Yonatan Netanjahu, der Leiter der Spezialeinheit, kam als einziger israelischer Soldat bei dem Einsatz ums Leben. Sein Tod begründete die politische Karriere seines jüngeren Bruders Benjamin, der heute als Ministerpräsident den harten israelischen Kurs gegenüber der palästinensischen Terror-Organisation Hamas fortsetzt. Der Pilot Michel Bacos und seine Crew wurden bei ihrer Rückkehr nach Frankreich als Nationalhelden gefeiert, weil sie bis zum Schluss bei den 102 Geiseln geblieben waren. Jacques Lemoine allerdings kann mit dem Attribut des Helden nicht viel anfangen. Er habe sich vor allem für die Passagiere verantwortlich gefühlt. „Ist es heldenhaft“, fragt er, „wenn man nach seiner Überzeugung handelt? Demnach wäre auch Böse ein Held. Nein, dazu gehört schon mehr. Mut zum Beispiel. Und Menschlichkeit.“
Böse zögert, als er die israelischen Passagiere erschießen soll
An die Befreiung selbst kann Jacques Lemoine sich kaum erinnern, alles sei zu schnell gegangen. Schon Minuten, bevor die Spezialeinheit das Gebäude erreichte, seien auf dem Startfeld Schüsse zu hören gewesen. Als die israelischen Soldaten auf die Fenster schossen, um freie Sicht auf das Innere das Hangars zu haben, warfen sich die Geiseln auf den Boden oder flohen auf die Toiletten des Wartesaals. Nur den Moment, in dem Böses Gewissen zu arbeiten begann, wird Lemoine nie vergessen. „Er blickte für einige Sekunden in unsere Richtung.
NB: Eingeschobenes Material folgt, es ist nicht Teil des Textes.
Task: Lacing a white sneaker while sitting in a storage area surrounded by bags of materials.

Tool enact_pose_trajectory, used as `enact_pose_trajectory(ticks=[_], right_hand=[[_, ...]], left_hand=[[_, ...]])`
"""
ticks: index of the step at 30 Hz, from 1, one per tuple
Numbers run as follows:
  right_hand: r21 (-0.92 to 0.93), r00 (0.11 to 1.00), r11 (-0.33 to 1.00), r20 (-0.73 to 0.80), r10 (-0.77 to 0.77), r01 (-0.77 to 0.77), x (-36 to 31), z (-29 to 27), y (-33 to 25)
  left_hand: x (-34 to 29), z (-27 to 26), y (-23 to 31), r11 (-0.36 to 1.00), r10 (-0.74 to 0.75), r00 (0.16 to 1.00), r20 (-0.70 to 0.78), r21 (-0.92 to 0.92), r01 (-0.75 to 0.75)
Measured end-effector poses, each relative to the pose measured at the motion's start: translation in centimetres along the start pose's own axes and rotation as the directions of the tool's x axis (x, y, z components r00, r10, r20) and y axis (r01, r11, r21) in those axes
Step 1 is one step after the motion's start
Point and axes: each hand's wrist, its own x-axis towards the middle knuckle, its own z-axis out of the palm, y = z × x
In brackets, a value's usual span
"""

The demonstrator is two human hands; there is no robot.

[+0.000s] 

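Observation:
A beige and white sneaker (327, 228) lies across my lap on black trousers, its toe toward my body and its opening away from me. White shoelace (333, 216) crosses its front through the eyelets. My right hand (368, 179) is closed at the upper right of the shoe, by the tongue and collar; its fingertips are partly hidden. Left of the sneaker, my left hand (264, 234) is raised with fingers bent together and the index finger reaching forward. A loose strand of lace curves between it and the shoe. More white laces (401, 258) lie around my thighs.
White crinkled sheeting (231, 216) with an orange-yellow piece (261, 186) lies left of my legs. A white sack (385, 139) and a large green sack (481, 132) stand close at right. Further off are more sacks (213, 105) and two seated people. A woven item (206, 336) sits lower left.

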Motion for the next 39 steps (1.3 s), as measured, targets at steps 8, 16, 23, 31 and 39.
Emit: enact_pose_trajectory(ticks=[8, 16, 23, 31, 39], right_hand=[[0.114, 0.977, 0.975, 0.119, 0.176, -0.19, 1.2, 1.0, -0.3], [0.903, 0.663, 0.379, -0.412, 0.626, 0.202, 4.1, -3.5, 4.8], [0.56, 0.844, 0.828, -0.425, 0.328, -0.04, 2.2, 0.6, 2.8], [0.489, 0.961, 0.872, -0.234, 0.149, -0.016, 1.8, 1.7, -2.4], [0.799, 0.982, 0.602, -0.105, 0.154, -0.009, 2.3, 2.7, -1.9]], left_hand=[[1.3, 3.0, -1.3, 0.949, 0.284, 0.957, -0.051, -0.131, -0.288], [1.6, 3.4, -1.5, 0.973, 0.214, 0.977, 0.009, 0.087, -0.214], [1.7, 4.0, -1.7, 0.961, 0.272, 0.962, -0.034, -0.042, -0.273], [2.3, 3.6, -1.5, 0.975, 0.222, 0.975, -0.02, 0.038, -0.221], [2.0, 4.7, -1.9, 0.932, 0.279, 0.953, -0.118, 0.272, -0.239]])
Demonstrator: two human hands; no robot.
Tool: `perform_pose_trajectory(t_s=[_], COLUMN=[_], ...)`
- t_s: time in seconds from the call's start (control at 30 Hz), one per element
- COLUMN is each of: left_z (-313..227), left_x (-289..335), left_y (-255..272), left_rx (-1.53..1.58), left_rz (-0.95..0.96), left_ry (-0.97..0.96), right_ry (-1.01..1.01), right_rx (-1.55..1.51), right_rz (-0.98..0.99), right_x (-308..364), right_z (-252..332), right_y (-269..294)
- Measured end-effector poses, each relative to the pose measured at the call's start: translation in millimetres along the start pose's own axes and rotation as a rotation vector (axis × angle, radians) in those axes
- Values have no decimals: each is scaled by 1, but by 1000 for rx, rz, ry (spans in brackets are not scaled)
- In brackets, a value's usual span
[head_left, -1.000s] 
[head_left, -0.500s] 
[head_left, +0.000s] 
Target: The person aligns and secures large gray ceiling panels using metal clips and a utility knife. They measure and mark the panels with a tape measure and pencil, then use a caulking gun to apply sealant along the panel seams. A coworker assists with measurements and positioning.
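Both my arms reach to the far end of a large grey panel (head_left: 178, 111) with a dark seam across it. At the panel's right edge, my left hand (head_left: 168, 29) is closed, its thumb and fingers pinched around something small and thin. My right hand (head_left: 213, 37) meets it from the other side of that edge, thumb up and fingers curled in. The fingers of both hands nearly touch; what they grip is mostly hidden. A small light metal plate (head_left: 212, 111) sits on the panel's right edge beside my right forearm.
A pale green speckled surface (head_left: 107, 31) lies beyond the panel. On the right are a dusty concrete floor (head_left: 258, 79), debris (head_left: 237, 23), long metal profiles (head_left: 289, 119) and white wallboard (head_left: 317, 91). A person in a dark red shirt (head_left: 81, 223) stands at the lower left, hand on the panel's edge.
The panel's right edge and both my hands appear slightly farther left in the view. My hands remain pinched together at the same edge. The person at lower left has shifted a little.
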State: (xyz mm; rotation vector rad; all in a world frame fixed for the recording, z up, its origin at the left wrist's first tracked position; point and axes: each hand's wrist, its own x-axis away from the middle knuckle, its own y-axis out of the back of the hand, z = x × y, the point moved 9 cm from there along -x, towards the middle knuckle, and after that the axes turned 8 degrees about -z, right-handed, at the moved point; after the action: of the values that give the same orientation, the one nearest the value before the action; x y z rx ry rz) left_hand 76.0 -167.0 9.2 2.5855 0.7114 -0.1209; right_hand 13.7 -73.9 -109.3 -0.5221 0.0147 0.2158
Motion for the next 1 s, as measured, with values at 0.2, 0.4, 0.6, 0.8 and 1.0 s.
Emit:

Dann drehte er sich um und schoss stattdessen auf die israelischen Soldaten.“ Was in Böse vorging, wird man nie erfahren. Der erste Soldat, der in die Halle stürmte, tötete ihn mit zwei Schüssen.
Daniel Brühl erzählt, dass der israelische Soldat, der Böse erschoss, bei den Dreharbeiten als Berater dabei war. „Er meinte, dass Böse den Abzug nur nicht drückte, weil der Einsatz die Terroristen überrascht hätte.“ Lemoine ist dagegen überzeugt, dass Böse die bewusste Entscheidung traf, im entscheidenden Moment keine der Geiseln zu erschießen.
Das letzte Bild seines Entführers hat sich ihm eingebrannt. Als Lemoine von den Soldaten aus der Halle geführt wird, fällt sein Blick noch einmal auf den toten Böse – in einer Blutlache. „Der Anblick hat mich kalt gelassen“, erinnert er sich. „Böse ließ den Soldaten keine andere Wahl, als ihn zu erschießen.“
Korrektur: In einer früheren Version des Artikels wurde Entebbe fälschlicherweise als Hauptstadt von Uganda bezeichnet. Die Hauptstadt heißt Kampala.